• **WHAT YOU WILL DO**:
Can you restate the lines of the entries below, word for word, from the first one through the line that includes "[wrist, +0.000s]"?

• **RECORDED INFORMATION**:
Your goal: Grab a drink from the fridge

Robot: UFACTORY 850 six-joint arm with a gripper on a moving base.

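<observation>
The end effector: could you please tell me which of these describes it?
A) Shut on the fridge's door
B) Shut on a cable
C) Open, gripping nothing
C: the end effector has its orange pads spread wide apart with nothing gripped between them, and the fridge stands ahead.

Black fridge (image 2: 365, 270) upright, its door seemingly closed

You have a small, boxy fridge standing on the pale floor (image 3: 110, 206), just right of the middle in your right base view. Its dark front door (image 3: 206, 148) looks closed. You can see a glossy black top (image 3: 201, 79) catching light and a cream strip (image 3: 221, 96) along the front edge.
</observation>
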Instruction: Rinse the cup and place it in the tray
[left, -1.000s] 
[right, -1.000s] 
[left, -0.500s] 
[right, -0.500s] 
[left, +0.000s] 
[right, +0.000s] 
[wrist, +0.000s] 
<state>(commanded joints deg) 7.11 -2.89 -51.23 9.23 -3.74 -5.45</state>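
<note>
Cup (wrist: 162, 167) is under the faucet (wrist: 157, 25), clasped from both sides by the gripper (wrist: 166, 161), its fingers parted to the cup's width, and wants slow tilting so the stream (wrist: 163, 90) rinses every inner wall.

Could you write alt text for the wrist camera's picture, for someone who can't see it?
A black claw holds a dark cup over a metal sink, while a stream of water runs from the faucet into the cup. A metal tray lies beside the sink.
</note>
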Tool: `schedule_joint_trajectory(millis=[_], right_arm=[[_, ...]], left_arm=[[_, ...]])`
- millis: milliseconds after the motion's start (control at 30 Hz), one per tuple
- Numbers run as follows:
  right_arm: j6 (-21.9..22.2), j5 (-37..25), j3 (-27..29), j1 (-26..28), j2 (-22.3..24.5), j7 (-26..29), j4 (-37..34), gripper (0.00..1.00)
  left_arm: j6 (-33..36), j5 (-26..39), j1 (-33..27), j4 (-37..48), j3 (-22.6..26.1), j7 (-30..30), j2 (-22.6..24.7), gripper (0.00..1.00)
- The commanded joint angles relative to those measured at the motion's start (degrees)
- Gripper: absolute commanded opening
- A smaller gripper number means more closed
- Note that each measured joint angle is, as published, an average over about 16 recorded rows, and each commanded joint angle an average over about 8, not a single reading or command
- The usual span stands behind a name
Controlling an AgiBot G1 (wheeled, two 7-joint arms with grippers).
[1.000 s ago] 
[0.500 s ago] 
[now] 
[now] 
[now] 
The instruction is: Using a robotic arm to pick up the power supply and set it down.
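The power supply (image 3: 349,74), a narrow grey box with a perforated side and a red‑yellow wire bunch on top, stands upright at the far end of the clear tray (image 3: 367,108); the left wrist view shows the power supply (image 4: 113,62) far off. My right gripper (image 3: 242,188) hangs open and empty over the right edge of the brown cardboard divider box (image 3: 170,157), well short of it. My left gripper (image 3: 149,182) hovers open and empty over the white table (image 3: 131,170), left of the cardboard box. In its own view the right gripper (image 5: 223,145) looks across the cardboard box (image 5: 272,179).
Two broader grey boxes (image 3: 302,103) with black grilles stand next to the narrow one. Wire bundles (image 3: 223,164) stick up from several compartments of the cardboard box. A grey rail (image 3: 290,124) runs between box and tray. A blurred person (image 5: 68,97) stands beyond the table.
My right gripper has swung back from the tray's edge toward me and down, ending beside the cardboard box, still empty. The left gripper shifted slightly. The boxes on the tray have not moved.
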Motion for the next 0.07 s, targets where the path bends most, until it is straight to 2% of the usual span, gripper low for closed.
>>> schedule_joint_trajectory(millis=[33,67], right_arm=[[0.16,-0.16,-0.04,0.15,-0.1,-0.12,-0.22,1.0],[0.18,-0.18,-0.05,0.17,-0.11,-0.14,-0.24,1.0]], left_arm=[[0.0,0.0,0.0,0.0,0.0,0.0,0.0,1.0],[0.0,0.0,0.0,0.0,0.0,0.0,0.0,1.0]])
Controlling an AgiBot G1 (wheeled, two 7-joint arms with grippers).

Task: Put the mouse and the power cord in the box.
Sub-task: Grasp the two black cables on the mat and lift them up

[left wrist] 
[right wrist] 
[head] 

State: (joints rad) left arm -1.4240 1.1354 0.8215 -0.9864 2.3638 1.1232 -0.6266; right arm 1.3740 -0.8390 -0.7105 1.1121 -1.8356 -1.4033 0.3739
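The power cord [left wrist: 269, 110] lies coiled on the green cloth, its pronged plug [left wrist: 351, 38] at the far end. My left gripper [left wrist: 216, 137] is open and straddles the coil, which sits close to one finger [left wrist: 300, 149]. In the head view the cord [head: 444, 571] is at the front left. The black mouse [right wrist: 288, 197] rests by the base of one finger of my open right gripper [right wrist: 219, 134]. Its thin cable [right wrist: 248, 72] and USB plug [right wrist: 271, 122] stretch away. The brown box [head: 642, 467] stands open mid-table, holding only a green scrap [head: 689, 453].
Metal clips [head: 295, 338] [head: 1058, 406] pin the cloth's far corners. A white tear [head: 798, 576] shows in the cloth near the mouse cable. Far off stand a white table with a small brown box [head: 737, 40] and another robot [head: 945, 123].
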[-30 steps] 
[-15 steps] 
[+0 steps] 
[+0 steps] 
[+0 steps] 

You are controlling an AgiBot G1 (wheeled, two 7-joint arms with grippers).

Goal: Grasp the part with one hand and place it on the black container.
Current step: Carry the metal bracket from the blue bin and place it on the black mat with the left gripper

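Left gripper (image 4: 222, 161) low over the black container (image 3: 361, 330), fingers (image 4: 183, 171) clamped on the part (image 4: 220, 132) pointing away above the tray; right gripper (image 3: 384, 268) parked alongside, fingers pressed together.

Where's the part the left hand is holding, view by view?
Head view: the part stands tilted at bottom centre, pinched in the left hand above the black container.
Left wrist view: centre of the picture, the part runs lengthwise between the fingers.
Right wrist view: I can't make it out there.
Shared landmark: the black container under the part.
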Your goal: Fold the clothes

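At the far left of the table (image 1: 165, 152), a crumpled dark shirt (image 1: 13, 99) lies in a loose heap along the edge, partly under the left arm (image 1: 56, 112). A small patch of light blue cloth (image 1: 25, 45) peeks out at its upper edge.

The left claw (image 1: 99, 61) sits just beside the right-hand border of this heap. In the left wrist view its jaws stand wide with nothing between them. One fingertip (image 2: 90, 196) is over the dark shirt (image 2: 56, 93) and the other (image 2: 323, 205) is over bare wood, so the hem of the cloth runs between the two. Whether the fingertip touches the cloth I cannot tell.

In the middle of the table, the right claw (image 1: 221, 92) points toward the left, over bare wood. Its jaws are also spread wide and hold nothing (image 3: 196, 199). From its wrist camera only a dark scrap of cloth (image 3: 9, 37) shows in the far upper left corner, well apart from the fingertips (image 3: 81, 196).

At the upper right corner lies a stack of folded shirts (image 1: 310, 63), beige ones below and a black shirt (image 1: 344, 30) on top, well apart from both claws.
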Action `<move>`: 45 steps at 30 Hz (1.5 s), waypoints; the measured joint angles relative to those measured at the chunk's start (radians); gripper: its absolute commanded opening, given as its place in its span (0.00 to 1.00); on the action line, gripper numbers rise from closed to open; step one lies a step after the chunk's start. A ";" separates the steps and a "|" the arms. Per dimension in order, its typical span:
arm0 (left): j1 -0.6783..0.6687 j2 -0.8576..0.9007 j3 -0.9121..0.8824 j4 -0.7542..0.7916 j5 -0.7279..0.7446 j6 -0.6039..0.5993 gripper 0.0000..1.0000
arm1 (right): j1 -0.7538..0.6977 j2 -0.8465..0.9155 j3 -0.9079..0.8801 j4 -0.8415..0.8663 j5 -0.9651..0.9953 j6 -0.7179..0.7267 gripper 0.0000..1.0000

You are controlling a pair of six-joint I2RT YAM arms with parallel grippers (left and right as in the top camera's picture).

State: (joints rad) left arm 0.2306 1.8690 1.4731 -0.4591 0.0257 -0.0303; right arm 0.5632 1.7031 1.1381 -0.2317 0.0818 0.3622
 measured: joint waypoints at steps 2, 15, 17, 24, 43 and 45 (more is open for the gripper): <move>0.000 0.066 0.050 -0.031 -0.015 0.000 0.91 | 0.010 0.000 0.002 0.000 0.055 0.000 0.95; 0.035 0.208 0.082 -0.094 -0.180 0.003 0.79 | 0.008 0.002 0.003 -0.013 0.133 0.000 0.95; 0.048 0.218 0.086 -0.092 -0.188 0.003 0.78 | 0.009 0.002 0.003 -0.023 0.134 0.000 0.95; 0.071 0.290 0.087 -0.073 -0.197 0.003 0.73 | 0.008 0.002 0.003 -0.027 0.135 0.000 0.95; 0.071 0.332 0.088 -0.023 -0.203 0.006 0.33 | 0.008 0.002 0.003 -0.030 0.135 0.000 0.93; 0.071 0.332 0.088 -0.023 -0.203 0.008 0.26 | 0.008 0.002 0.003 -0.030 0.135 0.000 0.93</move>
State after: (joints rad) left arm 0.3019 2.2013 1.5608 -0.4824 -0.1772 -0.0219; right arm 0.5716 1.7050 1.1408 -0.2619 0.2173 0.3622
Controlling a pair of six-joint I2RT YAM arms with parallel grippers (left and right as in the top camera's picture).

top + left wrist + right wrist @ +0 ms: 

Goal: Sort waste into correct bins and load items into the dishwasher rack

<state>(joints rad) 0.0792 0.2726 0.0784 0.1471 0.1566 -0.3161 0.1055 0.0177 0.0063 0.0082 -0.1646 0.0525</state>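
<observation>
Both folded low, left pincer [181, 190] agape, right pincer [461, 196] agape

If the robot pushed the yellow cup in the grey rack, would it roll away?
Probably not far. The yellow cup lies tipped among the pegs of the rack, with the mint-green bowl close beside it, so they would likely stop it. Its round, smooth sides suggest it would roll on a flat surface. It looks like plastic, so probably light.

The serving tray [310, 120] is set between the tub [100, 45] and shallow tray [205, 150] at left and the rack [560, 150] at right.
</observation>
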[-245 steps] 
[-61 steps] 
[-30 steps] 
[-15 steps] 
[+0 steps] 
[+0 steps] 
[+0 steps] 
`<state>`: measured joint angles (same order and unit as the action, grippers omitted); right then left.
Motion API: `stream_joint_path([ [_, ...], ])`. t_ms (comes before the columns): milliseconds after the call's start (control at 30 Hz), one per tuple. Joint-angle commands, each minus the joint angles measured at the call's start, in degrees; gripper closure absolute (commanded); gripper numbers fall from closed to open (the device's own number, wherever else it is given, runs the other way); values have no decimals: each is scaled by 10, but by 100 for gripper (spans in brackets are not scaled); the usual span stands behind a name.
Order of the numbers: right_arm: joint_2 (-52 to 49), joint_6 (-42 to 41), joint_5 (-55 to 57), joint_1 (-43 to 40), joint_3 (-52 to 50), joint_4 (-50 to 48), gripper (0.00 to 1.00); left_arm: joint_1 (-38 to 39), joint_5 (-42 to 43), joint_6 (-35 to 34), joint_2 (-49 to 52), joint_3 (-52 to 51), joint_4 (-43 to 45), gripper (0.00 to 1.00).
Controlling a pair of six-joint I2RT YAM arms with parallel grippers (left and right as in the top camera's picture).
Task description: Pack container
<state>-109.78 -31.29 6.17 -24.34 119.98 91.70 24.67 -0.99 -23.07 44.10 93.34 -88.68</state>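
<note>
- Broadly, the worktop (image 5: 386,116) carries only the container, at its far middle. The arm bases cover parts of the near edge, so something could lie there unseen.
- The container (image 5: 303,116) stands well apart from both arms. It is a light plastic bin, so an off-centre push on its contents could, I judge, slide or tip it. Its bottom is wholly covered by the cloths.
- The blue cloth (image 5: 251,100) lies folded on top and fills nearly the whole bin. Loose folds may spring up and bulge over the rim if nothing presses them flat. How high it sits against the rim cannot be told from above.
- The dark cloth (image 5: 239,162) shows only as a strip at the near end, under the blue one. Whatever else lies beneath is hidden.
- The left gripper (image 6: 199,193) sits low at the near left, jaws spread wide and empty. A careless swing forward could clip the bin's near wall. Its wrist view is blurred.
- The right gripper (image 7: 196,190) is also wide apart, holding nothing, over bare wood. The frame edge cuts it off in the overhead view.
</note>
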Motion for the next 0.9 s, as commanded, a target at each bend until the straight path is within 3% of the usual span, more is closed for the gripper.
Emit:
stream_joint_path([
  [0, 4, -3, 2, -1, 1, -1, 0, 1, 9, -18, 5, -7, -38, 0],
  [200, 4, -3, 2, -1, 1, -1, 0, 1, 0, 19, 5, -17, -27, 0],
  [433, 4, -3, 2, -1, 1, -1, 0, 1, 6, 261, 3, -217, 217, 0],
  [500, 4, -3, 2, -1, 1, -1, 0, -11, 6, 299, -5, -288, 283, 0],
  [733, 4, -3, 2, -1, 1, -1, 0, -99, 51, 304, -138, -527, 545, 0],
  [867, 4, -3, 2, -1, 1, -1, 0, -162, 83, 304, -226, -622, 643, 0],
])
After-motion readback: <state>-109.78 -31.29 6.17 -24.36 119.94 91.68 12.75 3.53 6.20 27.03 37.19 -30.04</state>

• **REPLY**:
Your goal: Grab a drink from the fridge

Robot: UFACTORY 850 six-joint arm with a gripper on a moving base.

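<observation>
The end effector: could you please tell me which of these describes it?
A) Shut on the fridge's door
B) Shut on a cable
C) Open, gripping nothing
C: the end effector has its orange pads spread wide apart with nothing gripped between them, and the fridge stands ahead.

Black fridge (image 2: 365, 270) upright, its door seemingly closed

You have a small, boxy fridge standing on the pale floor (image 3: 110, 206), just right of the middle in your right base view. Its dark front door (image 3: 206, 148) looks closed. You can see a glossy black top (image 3: 201, 79) catching light and a cream strip (image 3: 221, 96) along the front edge.
</observation>
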Instruction: Rinse the cup and place it in the tray
[left, -1.000s] 
[right, -1.000s] 
[left, -0.500s] 
[right, -0.500s] 
[left, +0.000s] 
[right, +0.000s] 
[wrist, +0.000s] 

This concludes the response to the exercise.